◆ Exercise requirements ◆
Write out, from the entries below, exactly the lines that run between the lines holding "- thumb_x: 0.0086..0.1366" and "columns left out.", inclusive, and stop there.
================
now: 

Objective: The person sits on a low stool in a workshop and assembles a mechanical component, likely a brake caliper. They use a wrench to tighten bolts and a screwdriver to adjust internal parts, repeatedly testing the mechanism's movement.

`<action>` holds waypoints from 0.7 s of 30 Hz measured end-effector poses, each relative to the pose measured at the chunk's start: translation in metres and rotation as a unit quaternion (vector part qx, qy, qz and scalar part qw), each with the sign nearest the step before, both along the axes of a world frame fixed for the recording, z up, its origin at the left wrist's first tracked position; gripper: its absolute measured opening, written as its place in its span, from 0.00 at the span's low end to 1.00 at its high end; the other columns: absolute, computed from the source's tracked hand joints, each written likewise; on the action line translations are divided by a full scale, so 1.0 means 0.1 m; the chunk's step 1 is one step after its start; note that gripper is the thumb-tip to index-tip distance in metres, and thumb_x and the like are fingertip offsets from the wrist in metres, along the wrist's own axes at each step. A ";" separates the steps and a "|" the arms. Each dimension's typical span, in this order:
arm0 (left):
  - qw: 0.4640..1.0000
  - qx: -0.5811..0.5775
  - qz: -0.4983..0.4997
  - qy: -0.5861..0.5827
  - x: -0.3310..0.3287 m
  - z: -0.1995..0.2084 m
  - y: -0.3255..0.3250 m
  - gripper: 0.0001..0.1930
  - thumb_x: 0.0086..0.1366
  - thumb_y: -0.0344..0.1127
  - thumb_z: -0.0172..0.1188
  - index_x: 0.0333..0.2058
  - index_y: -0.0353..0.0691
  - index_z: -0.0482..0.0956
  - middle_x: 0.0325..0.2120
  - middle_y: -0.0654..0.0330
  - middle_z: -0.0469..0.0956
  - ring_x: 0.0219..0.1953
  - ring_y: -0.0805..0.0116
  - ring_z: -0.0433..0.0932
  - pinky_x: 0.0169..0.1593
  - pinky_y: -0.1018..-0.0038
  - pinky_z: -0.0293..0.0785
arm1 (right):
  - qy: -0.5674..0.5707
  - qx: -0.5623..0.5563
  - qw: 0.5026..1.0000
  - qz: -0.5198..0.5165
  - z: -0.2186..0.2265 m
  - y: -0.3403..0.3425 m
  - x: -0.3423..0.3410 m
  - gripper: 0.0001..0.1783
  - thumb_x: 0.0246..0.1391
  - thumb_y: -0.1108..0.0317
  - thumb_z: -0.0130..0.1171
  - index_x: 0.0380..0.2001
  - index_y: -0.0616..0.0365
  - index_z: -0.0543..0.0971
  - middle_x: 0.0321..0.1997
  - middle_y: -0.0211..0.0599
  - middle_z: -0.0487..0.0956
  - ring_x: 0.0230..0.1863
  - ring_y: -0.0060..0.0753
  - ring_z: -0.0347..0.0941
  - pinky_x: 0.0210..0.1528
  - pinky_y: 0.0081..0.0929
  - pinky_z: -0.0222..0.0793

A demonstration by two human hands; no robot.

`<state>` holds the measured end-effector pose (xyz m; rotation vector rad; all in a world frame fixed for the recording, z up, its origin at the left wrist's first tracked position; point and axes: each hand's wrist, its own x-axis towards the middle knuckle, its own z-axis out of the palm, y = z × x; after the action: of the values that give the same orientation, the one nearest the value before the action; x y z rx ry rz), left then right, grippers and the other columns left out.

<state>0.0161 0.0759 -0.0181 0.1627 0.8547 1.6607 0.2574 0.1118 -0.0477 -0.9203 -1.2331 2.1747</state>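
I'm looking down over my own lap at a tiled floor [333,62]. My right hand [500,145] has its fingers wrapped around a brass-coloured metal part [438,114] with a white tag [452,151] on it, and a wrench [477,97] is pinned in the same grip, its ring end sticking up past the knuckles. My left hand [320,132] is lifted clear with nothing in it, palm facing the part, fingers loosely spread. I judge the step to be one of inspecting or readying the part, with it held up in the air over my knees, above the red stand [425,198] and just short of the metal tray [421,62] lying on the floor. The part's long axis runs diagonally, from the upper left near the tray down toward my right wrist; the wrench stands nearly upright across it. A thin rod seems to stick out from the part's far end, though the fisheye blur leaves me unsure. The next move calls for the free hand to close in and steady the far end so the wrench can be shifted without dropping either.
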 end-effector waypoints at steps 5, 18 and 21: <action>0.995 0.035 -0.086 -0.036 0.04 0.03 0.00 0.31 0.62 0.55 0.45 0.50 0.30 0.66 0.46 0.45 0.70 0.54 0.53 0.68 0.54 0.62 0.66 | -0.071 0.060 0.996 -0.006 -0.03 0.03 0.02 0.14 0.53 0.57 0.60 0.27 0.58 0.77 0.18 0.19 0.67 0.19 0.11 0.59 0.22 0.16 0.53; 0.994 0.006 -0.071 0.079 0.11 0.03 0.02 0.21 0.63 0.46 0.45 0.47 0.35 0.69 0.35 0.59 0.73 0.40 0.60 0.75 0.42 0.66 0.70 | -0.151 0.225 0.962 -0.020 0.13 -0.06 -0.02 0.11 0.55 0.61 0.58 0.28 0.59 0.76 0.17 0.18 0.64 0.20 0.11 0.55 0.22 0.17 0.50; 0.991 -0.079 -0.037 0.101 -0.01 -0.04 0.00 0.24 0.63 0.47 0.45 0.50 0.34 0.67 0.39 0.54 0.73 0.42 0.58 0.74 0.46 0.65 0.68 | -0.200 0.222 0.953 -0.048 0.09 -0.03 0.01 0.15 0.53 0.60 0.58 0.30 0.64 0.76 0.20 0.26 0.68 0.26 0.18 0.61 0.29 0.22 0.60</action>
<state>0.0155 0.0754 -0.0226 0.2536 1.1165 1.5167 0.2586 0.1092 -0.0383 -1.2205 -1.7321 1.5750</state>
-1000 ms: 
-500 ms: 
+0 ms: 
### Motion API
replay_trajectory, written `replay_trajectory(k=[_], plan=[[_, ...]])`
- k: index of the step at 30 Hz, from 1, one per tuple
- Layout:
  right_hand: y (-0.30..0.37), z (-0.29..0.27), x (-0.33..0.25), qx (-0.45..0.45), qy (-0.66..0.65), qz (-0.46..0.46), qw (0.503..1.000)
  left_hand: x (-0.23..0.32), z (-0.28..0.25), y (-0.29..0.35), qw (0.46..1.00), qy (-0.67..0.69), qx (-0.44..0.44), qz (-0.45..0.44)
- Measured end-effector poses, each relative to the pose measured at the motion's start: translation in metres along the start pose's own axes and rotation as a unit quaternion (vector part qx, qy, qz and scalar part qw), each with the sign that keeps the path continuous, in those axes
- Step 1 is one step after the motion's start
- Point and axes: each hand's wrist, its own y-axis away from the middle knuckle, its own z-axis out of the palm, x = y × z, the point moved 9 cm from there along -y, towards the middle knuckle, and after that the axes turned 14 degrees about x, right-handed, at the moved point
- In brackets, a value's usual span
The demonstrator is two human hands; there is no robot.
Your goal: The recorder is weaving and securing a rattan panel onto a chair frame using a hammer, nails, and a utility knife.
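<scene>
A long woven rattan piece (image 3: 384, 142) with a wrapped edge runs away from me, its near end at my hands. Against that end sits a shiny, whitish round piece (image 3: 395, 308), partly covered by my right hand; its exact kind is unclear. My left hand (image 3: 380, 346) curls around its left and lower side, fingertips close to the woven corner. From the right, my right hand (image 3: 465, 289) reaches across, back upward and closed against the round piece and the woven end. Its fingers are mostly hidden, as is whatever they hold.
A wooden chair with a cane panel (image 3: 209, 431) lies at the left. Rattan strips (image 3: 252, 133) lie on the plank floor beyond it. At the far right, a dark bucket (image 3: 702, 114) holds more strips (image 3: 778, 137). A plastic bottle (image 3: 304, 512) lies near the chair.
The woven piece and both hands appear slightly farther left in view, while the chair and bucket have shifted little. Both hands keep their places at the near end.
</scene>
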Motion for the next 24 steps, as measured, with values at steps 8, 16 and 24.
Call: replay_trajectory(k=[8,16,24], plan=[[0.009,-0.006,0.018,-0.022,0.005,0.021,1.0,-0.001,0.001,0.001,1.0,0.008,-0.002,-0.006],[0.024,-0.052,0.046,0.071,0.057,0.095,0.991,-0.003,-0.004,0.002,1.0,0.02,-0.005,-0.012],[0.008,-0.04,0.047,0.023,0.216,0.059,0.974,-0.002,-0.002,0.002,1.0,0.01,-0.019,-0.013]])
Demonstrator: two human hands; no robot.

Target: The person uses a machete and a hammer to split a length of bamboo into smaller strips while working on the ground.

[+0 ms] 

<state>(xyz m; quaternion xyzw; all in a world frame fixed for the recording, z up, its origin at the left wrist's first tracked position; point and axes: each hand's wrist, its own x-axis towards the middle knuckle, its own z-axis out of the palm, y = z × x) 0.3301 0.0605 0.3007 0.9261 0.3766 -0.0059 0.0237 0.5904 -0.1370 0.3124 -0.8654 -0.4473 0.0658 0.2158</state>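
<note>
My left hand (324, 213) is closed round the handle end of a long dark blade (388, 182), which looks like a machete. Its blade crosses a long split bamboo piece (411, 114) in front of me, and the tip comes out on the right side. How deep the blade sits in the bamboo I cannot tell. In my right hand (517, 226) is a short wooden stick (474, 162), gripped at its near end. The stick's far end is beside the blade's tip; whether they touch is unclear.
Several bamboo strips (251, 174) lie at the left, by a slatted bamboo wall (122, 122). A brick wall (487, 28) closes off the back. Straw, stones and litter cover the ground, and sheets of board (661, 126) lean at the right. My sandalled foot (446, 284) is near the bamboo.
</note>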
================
◆ Output for this exercise ◆
  - thumb_x: 0.0086..0.1366
  - thumb_y: -0.0344..0.1127
  - thumb_z: -0.0172..0.1188
  - index_x: 0.0333..0.2058
  - index_y: -0.0353..0.0691
  - index_z: -0.0482..0.0956
  - middle_x: 0.0325..0.2120
  - middle_y: -0.0654..0.0330
  - middle_z: -0.0469..0.0956
  - ring_x: 0.0219..0.1953
  - ring_y: -0.0805..0.0116
  - ring_z: -0.0433..0.0932
  - pinky_x: 0.0169..0.1593
  - pinky_y: -0.1018..-0.0038
  - pinky_z: -0.0293..0.0785
arm1 (right):
  - qy: -0.5674..0.5707
  - qx: -0.5623..0.5563
  - qw: 0.5026..1.0000
  - qz: -0.5198..0.5165
  - z: -0.2186..0.2265 m
  - y: -0.3403..0.3425 m
  - x: -0.3423..0.3410 m
  - gripper: 0.0001..0.1783
  - thumb_x: 0.0246..0.1391
  - thumb_y: -0.1108..0.0317
  - thumb_z: -0.0130..0.1171
  - index_x: 0.0380..0.2001
  - index_y: -0.0616..0.0365
  - index_z: -0.0543..0.0971
  - middle_x: 0.0321..0.1997
  - middle_y: -0.0211..0.0599
  - middle_z: -0.0487..0.0956
  - ring_x: 0.0230..0.1863
  - ring_y: -0.0060..0.0753
  - ring_z: -0.0347..0.0941
  - pinky_x: 0.0210..0.1528
  - pinky_y: 0.0081..0.0929
  - pinky_z: -0.0222..0.0793

A demonstration by two human hands; no robot.

`<state>` holds the measured end-effector pose (xyz m; rotation vector rad; all in a world frame fixed for the recording, z up, its origin at the left wrist's first tracked position; point and axes: each hand's wrist, its own x-axis towards the middle knuckle, its own z-axis out of the palm, y = z × x; after the action: of the values that give the same orientation, the one nearest the value before the action; x y z rx ry rz), left then right, grippers and the other columns left out.

The exercise was answered in full.